KILL, v. To create a vacancy without nominating a successor.

KILT, n. A costume affected by Scotchmen in America and Americans in
Scotland.

KINDNESS, n. A brief preface to ten volumes of exaction.

KING, n. A male person commonly known in America as a "crowned head,"
although he never wears a crown and has usually no head to speak of.


     A king, in times long, long gone by,
     Said to his lazy jester:
     "If I were you and you were I
     My moments merrily would fly--
     No care nor grief to pester."

     "The reason, Sire, that you would thrive,"
     The fool said--"if you 'll hear it--
     Is that of all the fools alive
     Who own you for their sovereign, I 've
     The most forgiving spirit."

     Oogum Bern.

KING'S EVIL, n. A malady that was formerly cured by the touch of the
sovereign, but has now to be treated by the physicians. Thus "the most
pious Edward" of England used to lay his royal hand upon his ailing
subjects and make them whole--


     "a crowd of wretched souls
     That stay his cure: their malady convinces
     The great essay of art; but at his touch,
     Such sanctity hath Heaven given his hand
     They presently amend,"

as the "Doctor" in Macbeth hath it. This useful property of the
royal hand could, it appears, be transmitted along with other crown
properties; for according to "Malcolm,"


     "'t is spoken,
     To the succeeding royalty he leaves
     The healing benediction."

But the gift somewhere dropped out of the line of succession: the later
sovereigns of England have not been tactual healers, and the disease
once honored with the name "king's evil" now bears the humbler one of
"scrofula," from scrofa, a sow. The date and author of the following
epigram are unknown, but it is old enough to show that the jest about
Scotland's national disorder is not a thing of yesterday.

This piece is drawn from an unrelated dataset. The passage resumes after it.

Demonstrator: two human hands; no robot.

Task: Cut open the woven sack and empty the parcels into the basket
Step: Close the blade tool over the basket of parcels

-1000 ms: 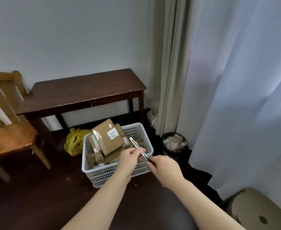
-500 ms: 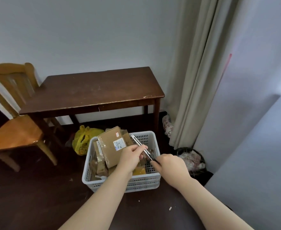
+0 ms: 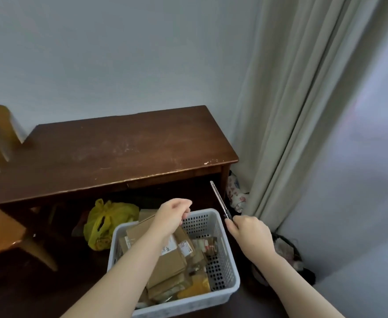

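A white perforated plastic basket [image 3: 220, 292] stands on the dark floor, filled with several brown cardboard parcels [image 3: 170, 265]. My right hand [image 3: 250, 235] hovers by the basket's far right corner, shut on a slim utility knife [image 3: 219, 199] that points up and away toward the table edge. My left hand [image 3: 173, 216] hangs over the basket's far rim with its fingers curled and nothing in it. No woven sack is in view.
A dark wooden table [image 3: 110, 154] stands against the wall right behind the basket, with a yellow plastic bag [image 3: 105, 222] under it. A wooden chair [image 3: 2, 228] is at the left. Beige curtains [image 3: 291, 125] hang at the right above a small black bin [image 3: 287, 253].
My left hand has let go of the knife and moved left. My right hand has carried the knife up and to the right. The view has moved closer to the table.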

     Ye Kynge his evill in me laye,
     Wh. he of Scottlande charmed awaye.
     He layde his hand on mine and sayd:
     "Be gone!" Ye ill no longer stayd.
     But O ye wofull plyght in wh.
     I 'm now y-pight: I have ye itche!

The superstition that maladies can be cured by royal taction is dead,
but like many a departed conviction it has left a monument of custom to
keep its memory green. The practice of forming in line and shaking the
President's hand had no other origin, and when that great dignitary
bestows his healing salutation on


     "strangely visited people,
     All sworn and ulcerous, pitiful to the eye,
     The mere despair of surgery,"

he and his patients are handing along an extinguished torch which once
was kindled at the altar-fire of a faith long held by all classes of
men. It is a beautiful and edifying "survival"--one which brings the
sainted past very close home to our "business and bosoms."

KISS, n. A word invented by the poets as a rhyme for "bliss." It is
supposed to signify, in a general way, some kind of rite or ceremony
appertaining to a good understanding; but the manner of its performance
is unknown to the author of this dictionary.

KLEPTOMANIAC, n. A rich thief.

KNIGHT, n.


     Once a warrior gentle of birth,
     Then a person of civic worth,
     Now a fellow to move our mirth.
     Warrior, person, and fellow--no more:
     We must knight our dogs to get any lower.
     Brave Knights Kennelers then shall be,
     Noble Knights of the Golden Flea,
     Knights of the Order of St. Steboy,
     Knights of St. Gorge and Knights of Jawy.
     God speed the day when this knighting fad
     Shall go to the dogs and the dogs go mad.

KORAN, n. A book which the Mohammedans foolishly believe to have been
written by divine inspiration, but which Christians know to be a wicked
imposture, contradictory to the Holy Scriptures.









L

LABOR, n. One of the processes by which A acquires property for B.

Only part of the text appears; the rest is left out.